**Directions:**
Look through the entries below and report how many lines hold the string "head". Only the number is wanted.

── Records to use

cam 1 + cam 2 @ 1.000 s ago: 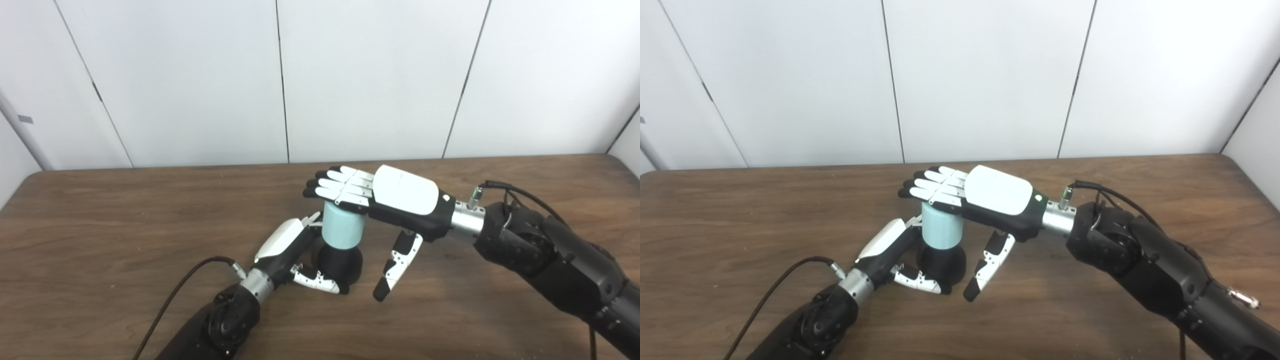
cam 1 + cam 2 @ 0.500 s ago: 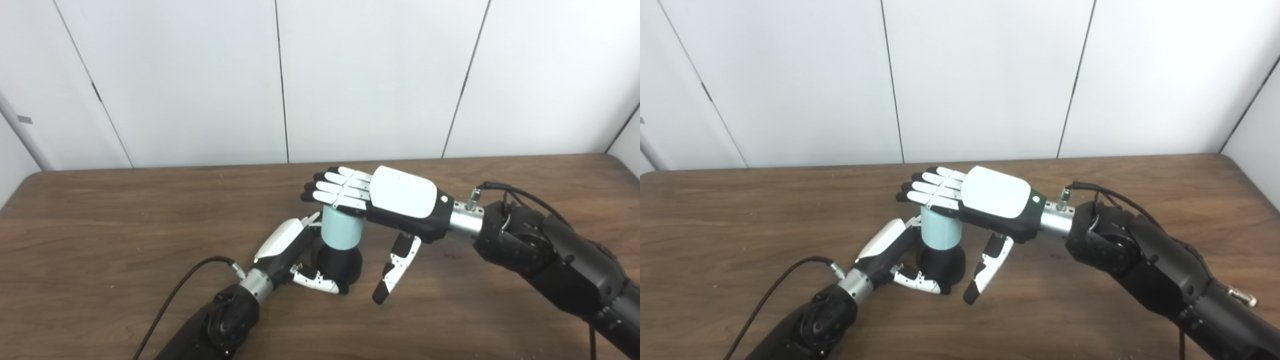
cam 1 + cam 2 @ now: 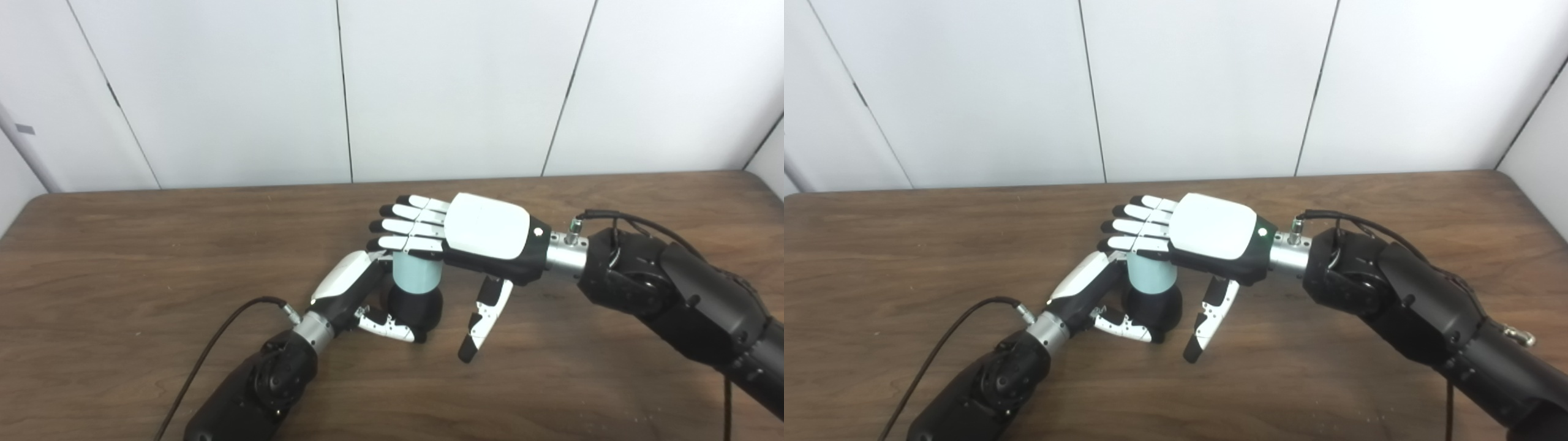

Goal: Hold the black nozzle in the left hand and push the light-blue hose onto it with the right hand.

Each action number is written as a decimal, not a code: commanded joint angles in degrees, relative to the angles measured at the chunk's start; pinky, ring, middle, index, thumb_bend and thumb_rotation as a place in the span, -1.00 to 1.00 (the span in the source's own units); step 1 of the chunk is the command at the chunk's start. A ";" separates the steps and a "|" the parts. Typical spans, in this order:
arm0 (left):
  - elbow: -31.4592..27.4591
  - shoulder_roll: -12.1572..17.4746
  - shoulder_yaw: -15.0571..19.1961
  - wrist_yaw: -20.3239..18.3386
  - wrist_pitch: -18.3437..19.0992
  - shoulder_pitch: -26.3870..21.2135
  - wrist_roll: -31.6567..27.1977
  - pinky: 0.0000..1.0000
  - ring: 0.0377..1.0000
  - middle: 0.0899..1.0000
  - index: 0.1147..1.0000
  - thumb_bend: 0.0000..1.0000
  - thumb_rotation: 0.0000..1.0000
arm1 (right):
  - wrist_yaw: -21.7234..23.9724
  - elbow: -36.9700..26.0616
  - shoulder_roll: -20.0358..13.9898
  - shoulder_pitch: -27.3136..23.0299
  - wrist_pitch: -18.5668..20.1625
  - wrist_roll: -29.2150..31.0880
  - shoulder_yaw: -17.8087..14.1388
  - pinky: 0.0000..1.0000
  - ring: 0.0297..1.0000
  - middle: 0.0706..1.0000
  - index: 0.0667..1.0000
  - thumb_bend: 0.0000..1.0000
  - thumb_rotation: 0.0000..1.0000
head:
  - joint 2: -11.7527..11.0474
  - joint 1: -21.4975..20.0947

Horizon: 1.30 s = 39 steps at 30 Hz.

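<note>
The black nozzle (image 3: 415, 308) stands upright on the wooden table (image 3: 122, 257), and my left hand (image 3: 358, 295) is shut around its base from the left. The light-blue hose (image 3: 414, 277), a short cylinder, sits on top of the nozzle. My right hand (image 3: 465, 236) lies flat over the hose's top, palm down, fingers stretched out to the left and the thumb hanging down beside the nozzle. It presses on the hose without gripping it. The top of the hose is hidden under the fingers.
The white panelled wall (image 3: 343, 92) runs behind the table's far edge. A black cable (image 3: 214, 355) trails from my left wrist toward the near edge, and another loops at my right wrist (image 3: 603, 215). Bare wood lies left and right of the hands.
My right hand has pushed lower and the hose has slid further onto the nozzle, leaving less blue showing. The camera has tilted a little. My left hand keeps its hold.
</note>
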 commanded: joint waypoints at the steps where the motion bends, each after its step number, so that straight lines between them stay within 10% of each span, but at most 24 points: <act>1: 3.36 1.78 -3.81 -7.48 4.84 5.05 4.19 1.00 1.00 0.53 -0.17 0.04 -0.84 | 4.34 -0.28 -0.42 1.20 -1.23 -1.52 1.94 1.00 1.00 0.96 0.87 0.78 0.51 | 0.00 -0.06; 16: 3.03 1.79 -3.88 -7.51 5.19 5.18 4.39 1.00 1.00 0.53 -0.17 0.04 -0.84 | 1.27 -0.54 0.03 2.31 -1.23 -1.56 0.38 1.00 1.00 1.00 1.00 0.82 0.49 | -0.02 -0.11; 29: 3.51 1.67 -3.99 -7.41 4.86 5.00 4.41 1.00 1.00 0.53 -0.17 0.04 -0.84 | -14.36 0.21 -0.08 2.35 -1.23 -6.74 1.58 1.00 1.00 1.00 1.00 0.88 0.51 | -0.11 -0.11; 39: 3.71 1.64 -4.00 -7.46 4.68 4.87 4.23 1.00 1.00 0.53 -0.17 0.04 -0.84 | -17.57 -1.14 2.21 4.42 -1.25 -4.22 -2.11 1.00 1.00 1.00 1.00 0.91 0.53 | -0.02 -0.03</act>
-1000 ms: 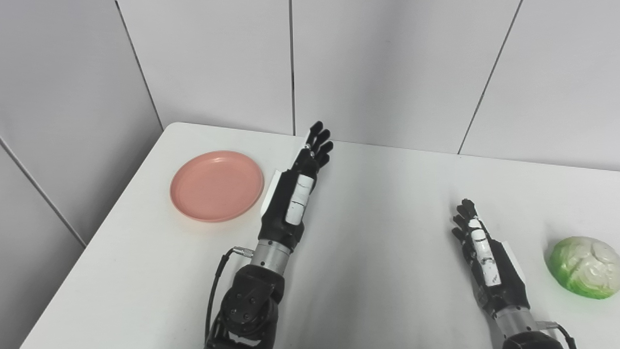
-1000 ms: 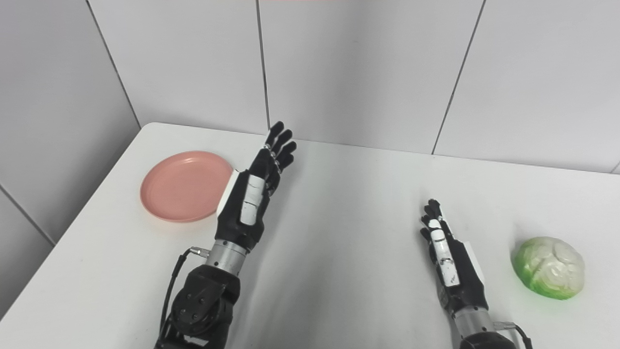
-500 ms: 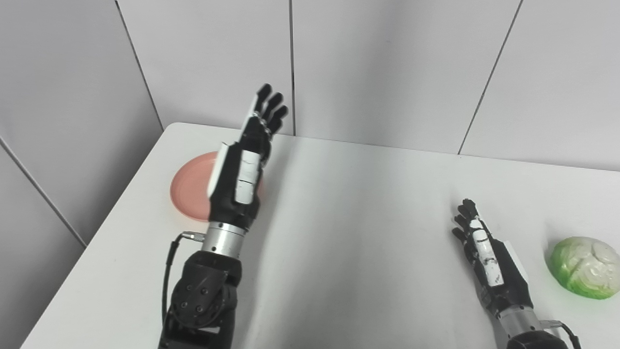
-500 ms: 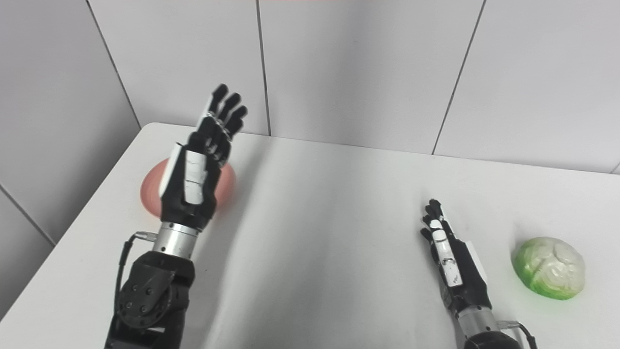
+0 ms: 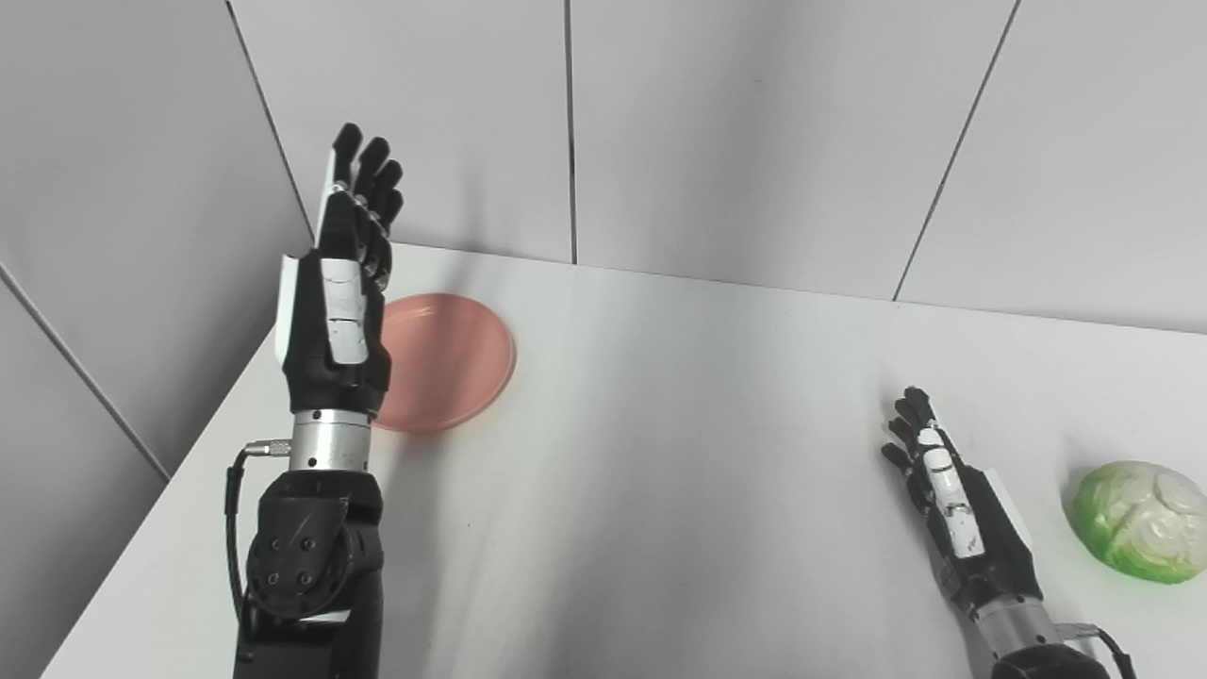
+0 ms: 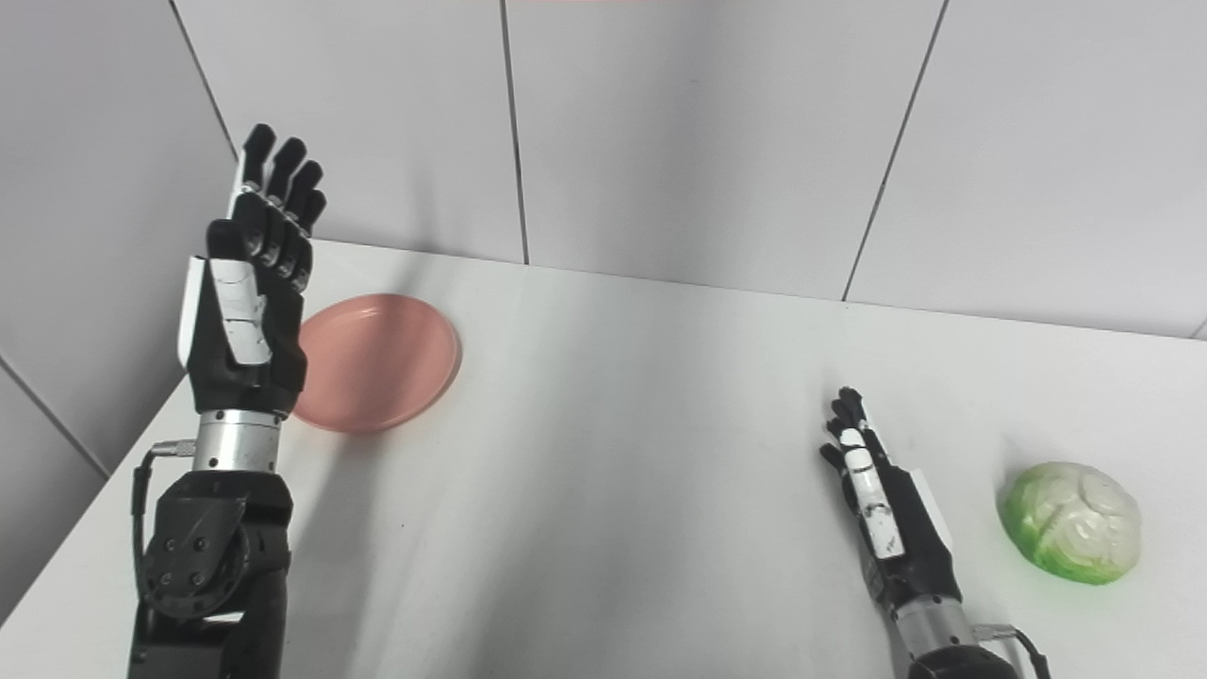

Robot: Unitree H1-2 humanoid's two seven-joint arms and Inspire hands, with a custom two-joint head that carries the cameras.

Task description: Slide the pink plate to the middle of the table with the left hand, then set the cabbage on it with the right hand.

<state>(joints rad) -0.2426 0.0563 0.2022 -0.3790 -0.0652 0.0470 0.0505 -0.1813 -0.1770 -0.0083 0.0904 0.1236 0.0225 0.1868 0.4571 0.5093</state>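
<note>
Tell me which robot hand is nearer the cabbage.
Right. The right robot hand rests on the table just left of the cabbage, not touching it. The left robot hand is raised far across, by the pink plate.

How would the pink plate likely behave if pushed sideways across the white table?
The plate looks shallow and flat-bottomed, so it would probably slide without tipping. The table looks smooth, so it should glide easily. It looks like light plastic, so a firm shove might send it too far.

Plate (image 5: pixel 443 358) far left on table (image 5: pixel 679 453); cabbage (image 5: pixel 1139 521) far right.
</note>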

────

**Answer to the exercise:**
2